## TASK TO COMPLETE
Find the line containing "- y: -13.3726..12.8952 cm" in the records below. Copy exactly that line and each one after it, ending at the line containing "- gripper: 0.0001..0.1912", and nothing more.
══ SOURCE MATERIAL
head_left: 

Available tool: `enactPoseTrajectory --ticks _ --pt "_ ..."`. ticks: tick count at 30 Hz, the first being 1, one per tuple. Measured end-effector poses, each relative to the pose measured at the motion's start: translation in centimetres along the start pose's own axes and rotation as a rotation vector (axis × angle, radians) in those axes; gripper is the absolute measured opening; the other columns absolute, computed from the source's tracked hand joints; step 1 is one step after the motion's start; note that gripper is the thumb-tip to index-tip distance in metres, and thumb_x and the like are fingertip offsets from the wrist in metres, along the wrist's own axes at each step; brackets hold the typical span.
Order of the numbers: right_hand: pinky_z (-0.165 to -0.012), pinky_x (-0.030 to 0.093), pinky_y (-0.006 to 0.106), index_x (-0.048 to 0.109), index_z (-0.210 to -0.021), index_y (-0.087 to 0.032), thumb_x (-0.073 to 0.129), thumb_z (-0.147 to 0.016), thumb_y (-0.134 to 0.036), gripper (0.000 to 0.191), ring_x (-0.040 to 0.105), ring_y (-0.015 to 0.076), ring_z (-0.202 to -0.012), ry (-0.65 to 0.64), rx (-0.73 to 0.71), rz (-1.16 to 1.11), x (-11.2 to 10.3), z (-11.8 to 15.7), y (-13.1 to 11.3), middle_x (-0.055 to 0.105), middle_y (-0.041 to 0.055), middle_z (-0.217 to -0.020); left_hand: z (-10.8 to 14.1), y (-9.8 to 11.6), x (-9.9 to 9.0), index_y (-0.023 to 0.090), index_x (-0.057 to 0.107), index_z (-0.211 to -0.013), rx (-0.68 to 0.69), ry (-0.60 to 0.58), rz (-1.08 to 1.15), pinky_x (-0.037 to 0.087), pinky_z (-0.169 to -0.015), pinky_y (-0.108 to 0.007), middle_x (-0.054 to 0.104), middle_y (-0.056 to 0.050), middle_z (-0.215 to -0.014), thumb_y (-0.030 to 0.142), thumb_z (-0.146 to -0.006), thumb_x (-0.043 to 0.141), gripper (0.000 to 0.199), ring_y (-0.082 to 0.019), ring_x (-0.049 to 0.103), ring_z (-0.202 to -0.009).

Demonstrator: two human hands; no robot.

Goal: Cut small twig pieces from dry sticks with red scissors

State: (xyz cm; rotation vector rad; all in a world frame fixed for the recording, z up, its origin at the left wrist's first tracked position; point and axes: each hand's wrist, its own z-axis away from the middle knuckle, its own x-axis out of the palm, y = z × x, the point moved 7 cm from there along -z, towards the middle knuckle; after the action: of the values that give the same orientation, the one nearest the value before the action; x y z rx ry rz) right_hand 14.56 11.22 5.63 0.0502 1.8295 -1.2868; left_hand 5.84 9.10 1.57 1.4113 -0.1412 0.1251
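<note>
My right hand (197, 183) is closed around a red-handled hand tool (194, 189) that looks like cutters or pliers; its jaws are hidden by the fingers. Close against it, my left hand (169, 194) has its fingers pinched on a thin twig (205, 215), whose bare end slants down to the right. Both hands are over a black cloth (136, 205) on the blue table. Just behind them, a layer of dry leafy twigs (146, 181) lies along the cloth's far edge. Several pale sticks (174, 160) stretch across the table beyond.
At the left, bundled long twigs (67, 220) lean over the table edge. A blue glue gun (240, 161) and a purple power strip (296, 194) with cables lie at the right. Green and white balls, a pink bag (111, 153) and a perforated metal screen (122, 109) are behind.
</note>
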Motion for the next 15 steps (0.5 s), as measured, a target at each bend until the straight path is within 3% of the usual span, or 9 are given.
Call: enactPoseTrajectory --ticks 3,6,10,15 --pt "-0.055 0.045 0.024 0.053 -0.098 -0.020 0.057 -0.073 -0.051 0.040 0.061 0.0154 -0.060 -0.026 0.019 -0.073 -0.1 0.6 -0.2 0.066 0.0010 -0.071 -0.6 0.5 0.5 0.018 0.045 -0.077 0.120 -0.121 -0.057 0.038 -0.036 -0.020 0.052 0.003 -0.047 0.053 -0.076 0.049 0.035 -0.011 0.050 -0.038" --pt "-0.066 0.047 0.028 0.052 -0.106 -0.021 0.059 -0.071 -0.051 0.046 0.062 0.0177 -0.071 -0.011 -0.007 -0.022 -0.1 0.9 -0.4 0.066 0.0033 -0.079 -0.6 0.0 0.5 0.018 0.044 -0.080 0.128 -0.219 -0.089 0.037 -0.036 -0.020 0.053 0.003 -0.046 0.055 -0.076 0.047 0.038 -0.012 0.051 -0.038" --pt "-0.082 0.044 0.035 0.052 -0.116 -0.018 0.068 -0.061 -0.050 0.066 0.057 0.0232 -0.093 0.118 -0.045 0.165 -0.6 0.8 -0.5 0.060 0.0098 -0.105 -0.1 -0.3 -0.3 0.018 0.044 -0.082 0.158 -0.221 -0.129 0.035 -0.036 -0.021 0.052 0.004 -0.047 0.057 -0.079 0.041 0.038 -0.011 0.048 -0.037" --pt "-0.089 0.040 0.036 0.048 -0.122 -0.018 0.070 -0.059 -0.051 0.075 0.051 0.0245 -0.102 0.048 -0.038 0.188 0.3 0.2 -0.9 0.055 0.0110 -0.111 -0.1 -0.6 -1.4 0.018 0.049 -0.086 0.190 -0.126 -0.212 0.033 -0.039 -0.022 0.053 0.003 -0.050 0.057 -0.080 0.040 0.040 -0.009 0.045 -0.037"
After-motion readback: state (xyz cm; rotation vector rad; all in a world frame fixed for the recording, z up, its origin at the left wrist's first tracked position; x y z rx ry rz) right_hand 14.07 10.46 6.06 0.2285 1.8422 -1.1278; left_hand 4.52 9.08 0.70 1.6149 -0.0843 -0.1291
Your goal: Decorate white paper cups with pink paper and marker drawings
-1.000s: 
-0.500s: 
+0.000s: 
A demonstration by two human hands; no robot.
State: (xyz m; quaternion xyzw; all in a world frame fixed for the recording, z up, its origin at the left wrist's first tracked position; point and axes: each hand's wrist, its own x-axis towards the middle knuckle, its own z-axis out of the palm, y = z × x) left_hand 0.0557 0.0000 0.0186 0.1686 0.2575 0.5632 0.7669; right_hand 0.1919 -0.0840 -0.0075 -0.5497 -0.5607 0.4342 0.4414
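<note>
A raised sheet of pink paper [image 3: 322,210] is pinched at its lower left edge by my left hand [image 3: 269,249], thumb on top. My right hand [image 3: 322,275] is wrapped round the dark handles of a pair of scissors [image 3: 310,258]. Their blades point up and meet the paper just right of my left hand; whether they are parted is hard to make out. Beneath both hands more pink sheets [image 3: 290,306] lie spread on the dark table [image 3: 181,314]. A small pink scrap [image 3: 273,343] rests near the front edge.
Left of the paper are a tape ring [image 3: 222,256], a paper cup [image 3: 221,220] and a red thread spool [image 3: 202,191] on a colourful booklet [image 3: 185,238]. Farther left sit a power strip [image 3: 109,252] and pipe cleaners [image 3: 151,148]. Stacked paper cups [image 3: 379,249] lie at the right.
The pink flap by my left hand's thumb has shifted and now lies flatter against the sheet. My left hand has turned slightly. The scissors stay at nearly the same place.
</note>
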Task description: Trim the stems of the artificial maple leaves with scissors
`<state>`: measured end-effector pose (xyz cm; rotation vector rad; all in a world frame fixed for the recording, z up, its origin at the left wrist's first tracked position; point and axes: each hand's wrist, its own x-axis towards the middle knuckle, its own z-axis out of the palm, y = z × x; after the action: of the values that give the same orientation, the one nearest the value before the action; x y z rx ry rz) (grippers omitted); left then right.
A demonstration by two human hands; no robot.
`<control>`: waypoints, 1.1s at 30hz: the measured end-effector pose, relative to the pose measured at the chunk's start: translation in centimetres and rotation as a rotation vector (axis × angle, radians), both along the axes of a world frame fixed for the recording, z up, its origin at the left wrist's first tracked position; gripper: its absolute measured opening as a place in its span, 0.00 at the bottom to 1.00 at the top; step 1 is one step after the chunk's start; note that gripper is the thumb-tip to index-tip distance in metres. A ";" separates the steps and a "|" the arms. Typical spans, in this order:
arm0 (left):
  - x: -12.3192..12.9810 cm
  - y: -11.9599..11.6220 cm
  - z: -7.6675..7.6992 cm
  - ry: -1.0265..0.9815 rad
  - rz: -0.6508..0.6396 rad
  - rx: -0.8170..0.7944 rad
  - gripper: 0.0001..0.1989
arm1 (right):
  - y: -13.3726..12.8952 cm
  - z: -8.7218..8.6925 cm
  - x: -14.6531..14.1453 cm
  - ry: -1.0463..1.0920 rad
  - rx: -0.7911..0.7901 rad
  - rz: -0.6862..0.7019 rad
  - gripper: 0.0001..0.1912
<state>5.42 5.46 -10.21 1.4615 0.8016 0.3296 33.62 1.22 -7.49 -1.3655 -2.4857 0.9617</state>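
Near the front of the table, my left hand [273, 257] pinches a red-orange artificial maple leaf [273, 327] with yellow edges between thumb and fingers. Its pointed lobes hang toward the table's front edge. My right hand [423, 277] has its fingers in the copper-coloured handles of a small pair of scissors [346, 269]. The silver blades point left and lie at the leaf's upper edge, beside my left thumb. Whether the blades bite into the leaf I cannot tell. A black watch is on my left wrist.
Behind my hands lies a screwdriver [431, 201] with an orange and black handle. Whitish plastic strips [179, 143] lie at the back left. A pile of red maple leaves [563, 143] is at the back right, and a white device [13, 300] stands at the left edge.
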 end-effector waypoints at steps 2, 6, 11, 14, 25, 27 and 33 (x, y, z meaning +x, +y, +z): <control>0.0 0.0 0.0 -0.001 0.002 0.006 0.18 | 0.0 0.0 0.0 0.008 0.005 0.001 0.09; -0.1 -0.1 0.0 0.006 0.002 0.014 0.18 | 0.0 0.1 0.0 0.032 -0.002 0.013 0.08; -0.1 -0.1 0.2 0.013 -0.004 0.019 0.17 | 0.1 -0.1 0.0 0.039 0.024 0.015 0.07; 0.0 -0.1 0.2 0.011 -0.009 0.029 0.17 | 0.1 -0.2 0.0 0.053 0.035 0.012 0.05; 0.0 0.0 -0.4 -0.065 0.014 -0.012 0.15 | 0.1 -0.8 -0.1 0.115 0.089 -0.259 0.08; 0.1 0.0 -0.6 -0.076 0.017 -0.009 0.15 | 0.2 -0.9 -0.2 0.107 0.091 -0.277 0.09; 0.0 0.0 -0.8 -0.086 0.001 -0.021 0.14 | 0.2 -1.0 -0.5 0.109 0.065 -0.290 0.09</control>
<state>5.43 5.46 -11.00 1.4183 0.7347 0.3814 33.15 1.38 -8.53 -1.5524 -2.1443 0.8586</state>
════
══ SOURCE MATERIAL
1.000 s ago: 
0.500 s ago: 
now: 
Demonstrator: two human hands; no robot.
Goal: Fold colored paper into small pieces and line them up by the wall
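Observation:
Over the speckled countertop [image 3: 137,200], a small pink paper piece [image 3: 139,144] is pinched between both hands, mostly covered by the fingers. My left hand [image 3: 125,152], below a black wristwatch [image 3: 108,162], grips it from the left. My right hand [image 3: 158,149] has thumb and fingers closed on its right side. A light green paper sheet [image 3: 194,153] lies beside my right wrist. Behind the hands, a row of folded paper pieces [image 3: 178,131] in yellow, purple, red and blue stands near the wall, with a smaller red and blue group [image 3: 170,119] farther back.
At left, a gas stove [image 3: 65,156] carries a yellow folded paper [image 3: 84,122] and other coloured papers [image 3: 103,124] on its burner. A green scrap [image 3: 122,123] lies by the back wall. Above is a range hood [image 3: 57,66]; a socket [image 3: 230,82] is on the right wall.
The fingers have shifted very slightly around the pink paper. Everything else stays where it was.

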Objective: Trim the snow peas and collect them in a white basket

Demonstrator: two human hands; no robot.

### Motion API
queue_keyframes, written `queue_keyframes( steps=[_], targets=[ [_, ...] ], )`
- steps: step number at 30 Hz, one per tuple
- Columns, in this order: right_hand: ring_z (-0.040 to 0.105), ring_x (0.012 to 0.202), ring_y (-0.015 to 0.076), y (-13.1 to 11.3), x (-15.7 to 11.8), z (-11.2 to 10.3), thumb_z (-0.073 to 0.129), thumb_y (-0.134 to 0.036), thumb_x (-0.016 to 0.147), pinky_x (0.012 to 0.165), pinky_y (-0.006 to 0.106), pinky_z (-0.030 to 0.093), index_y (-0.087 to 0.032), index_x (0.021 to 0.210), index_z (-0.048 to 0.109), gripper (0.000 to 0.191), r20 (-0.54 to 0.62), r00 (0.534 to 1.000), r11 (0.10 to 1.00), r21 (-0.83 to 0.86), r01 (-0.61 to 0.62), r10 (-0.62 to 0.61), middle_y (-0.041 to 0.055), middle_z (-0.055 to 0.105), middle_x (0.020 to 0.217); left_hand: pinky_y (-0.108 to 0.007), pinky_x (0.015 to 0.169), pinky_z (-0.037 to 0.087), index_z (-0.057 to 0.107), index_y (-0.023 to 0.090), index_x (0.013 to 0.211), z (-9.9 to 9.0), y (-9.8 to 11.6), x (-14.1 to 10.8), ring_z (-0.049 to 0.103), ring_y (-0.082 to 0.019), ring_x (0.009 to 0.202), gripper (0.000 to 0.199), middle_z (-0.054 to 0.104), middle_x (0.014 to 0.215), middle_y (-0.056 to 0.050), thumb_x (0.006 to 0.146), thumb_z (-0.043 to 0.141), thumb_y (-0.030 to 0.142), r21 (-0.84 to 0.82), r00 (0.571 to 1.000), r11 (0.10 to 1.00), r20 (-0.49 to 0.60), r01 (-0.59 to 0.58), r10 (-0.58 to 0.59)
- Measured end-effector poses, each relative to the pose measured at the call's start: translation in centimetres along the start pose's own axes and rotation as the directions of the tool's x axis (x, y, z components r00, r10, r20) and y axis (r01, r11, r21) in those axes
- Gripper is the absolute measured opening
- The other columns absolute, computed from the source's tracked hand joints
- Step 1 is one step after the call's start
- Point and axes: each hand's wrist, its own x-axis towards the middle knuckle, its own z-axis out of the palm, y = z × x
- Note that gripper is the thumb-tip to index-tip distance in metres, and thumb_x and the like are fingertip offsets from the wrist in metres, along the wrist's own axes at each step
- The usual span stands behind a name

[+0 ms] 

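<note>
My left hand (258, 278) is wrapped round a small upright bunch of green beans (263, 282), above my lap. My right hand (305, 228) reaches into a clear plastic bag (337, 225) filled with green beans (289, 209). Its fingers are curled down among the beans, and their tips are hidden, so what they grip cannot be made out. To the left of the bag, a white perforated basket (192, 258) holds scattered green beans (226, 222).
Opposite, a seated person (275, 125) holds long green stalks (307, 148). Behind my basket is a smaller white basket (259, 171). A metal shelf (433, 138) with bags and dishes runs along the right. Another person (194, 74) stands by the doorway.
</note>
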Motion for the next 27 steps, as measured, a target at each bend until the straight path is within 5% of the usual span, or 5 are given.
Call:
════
## ANSWER FOR THE TASK
  - y: -13.3726..12.8952 cm
  - z: -8.7218..8.6925 cm
  - x: -14.6531..14.1453 cm
  - ry: -1.0463..1.0920 rad
  - rx: -0.7911..0.7901 rad
  - rz: -0.6862..0.7019 rad
  - gripper: 0.0001..0.1912

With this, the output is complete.